Description of the task:
The data below is to be output in full, unchanged.
──────── Data shown
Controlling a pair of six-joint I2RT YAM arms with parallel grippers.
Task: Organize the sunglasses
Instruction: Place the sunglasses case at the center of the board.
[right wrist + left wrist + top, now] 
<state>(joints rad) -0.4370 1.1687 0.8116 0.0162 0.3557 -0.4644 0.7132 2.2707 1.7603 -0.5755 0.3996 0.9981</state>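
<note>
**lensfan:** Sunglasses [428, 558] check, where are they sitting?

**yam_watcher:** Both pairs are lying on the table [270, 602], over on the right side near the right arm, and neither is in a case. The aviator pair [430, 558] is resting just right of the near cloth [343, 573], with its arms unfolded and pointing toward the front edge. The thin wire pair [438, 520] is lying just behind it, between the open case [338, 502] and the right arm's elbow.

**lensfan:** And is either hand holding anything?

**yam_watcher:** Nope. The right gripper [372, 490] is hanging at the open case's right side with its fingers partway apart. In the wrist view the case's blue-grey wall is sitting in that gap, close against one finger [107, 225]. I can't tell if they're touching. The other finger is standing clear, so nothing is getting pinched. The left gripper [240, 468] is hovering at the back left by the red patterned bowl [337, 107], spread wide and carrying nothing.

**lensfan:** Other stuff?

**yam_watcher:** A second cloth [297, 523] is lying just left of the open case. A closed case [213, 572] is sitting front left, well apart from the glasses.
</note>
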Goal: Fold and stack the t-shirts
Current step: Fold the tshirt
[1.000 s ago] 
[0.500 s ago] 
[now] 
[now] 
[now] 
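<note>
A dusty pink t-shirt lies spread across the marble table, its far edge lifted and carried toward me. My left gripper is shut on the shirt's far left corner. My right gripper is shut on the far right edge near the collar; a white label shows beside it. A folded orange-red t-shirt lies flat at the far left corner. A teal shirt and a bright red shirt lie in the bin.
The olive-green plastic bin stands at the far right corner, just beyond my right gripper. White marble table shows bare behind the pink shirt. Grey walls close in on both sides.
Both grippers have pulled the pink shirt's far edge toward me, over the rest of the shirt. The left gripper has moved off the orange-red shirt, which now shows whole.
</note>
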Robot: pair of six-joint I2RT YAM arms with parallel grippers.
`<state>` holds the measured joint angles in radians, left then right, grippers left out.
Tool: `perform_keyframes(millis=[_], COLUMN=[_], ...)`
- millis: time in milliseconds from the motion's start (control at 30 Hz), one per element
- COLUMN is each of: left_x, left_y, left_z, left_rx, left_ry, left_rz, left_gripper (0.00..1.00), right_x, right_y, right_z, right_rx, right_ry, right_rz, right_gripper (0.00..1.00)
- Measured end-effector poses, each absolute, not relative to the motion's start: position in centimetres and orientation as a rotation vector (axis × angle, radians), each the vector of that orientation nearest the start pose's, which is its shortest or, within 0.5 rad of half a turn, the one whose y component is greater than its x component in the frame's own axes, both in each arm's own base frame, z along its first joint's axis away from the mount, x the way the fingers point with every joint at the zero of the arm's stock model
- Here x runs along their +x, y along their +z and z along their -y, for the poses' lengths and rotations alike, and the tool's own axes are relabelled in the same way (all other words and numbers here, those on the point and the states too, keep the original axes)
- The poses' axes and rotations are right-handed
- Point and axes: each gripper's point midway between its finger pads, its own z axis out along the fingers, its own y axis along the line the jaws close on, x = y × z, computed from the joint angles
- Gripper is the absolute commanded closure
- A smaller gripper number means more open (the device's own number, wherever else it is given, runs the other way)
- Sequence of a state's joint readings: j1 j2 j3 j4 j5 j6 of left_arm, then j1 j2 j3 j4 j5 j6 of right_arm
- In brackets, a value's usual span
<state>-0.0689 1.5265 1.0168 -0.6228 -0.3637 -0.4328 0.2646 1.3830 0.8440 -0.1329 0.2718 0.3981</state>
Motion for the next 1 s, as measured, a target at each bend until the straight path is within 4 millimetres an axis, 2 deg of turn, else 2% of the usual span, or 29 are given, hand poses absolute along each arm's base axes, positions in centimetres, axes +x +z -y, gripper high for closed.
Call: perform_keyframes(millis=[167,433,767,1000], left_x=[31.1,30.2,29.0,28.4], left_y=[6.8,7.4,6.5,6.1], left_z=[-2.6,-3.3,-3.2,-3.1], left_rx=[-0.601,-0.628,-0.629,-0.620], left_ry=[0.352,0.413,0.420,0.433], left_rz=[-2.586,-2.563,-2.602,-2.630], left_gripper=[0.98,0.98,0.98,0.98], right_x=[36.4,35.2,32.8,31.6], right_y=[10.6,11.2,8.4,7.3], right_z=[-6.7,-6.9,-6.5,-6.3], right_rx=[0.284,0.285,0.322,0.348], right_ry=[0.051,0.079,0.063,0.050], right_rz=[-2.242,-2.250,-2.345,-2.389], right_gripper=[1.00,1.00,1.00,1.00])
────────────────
Response to the task:
Controlling a pair of six-joint I2RT YAM arms with parallel grippers.
Task: Organize the sunglasses
Instruction: Place the sunglasses case at the center of the board.
[right wrist + left wrist + top, now] 
<state>(joints rad) -0.4370 1.1687 0.8116 0.0162 0.3557 -0.4644 0.7132 2.2707 1.7603 -0.5755 0.3996 0.9981</state>
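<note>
**lensfan:** Sunglasses [428, 558] check, where are they sitting?

**yam_watcher:** Both pairs are lying on the table [270, 602], over on the right side near the right arm, and neither is in a case. The aviator pair [430, 558] is resting just right of the near cloth [343, 573], with its arms unfolded and pointing toward the front edge. The thin wire pair [438, 520] is lying just behind it, between the open case [338, 502] and the right arm's elbow.

**lensfan:** And is either hand holding anything?

**yam_watcher:** Nope. The right gripper [372, 490] is hanging at the open case's right side with its fingers partway apart. In the wrist view the case's blue-grey wall is sitting in that gap, close against one finger [107, 225]. I can't tell if they're touching. The other finger is standing clear, so nothing is getting pinched. The left gripper [240, 468] is hovering at the back left by the red patterned bowl [337, 107], spread wide and carrying nothing.

**lensfan:** Other stuff?

**yam_watcher:** A second cloth [297, 523] is lying just left of the open case. A closed case [213, 572] is sitting front left, well apart from the glasses.
</note>
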Goal: Fold and stack the t-shirts
Current step: Fold the tshirt
[1.000 s ago] 
[0.500 s ago] 
[now] 
[now] 
[now] 
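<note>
A dusty pink t-shirt lies spread across the marble table, its far edge lifted and carried toward me. My left gripper is shut on the shirt's far left corner. My right gripper is shut on the far right edge near the collar; a white label shows beside it. A folded orange-red t-shirt lies flat at the far left corner. A teal shirt and a bright red shirt lie in the bin.
The olive-green plastic bin stands at the far right corner, just beyond my right gripper. White marble table shows bare behind the pink shirt. Grey walls close in on both sides.
Both grippers have pulled the pink shirt's far edge toward me, over the rest of the shirt. The left gripper has moved off the orange-red shirt, which now shows whole.
</note>
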Robot: pair of six-joint I2RT YAM arms with parallel grippers.
`<state>` holds the measured joint angles in radians, left then right, grippers left out.
Tool: `perform_keyframes(millis=[_], COLUMN=[_], ...)`
- millis: time in milliseconds from the motion's start (control at 30 Hz), one per element
- COLUMN is each of: left_x, left_y, left_z, left_rx, left_ry, left_rz, left_gripper (0.00..1.00), right_x, right_y, right_z, right_rx, right_ry, right_rz, right_gripper (0.00..1.00)
- Measured end-effector poses, each absolute, not relative to the motion's start: position in centimetres and orientation as a rotation vector (axis × angle, radians), each the vector of that orientation nearest the start pose's, which is its shortest or, within 0.5 rad of half a turn, the one whose y component is greater than its x component in the frame's own axes, both in each arm's own base frame, z along its first joint's axis away from the mount, x the way the fingers point with every joint at the zero of the arm's stock model
- Here x runs along their +x, y along their +z and z along their -y, for the poses' lengths and rotations alike, and the tool's own axes are relabelled in the same way (all other words and numbers here, those on the point and the states too, keep the original axes)
- The poses' axes and rotations are right-handed
- Point and axes: each gripper's point midway between its finger pads, its own z axis out along the fingers, its own y axis along the line the jaws close on, x = y × z, computed from the joint angles
- Gripper is the absolute commanded closure
- A smaller gripper number means more open (the device's own number, wherever else it is given, runs the other way)
- Sequence of a state's joint readings: j1 j2 j3 j4 j5 j6 of left_arm, then j1 j2 j3 j4 j5 j6 of right_arm
- In brackets, a value's usual span
<state>-0.0689 1.5265 1.0168 -0.6228 -0.3637 -0.4328 0.2646 1.3830 0.8440 -0.1329 0.2718 0.3981</state>
Motion for the next 1 s, as measured, a target at each bend until the straight path is within 4 millimetres an axis, 2 deg of turn, else 2% of the usual span, or 29 are given, hand poses absolute along each arm's base axes, positions in centimetres, axes +x +z -y, gripper high for closed.
Call: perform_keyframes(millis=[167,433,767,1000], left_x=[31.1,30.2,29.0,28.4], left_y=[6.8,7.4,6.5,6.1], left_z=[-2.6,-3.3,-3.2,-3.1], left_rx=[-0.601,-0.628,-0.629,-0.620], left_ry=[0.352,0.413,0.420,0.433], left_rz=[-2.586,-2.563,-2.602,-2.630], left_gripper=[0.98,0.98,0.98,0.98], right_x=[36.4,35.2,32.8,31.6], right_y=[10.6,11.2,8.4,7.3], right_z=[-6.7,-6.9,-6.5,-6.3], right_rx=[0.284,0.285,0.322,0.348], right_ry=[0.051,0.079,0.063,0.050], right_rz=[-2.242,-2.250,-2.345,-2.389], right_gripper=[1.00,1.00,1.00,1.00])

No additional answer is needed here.